%%
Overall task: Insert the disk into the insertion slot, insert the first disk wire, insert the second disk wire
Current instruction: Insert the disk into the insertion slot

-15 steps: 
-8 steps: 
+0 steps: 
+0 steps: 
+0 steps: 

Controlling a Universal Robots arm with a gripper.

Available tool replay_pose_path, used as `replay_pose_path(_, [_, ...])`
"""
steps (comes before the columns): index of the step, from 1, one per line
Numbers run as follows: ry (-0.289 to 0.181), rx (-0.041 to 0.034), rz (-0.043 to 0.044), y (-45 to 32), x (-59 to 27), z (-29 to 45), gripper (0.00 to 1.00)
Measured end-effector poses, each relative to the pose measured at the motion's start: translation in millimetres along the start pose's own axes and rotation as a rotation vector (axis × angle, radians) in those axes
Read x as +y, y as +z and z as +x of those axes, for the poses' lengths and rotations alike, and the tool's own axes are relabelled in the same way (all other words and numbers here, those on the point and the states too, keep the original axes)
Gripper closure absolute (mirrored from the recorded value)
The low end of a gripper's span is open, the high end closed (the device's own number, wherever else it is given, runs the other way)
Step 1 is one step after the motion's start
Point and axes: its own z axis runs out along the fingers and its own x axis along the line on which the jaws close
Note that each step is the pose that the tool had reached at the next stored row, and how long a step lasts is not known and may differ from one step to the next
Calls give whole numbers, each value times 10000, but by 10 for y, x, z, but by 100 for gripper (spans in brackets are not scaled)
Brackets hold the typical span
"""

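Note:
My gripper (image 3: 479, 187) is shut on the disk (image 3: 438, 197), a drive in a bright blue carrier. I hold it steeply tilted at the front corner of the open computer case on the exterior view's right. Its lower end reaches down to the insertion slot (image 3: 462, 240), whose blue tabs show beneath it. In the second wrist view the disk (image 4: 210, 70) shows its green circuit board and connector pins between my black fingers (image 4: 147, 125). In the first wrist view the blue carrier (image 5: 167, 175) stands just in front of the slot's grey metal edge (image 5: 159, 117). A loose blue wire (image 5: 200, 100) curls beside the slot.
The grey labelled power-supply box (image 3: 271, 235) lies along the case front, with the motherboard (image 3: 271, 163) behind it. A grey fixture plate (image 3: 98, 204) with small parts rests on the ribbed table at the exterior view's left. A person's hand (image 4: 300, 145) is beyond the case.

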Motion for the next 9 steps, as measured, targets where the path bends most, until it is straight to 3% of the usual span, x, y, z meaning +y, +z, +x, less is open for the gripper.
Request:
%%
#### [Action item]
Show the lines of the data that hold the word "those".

#### [Output]
Measured end-effector poses, each relative to the pose measured at the motion's start: translation in millimetres along the start pose's own axes and rotation as a rotation vector (axis × angle, radians) in those axes
Read x as +y, y as +z and z as +x of those axes, for the poses' lengths and rotations alike, and the tool's own axes are relabelled in the same way (all other words and numbers here, those on the point and the states too, keep the original axes)

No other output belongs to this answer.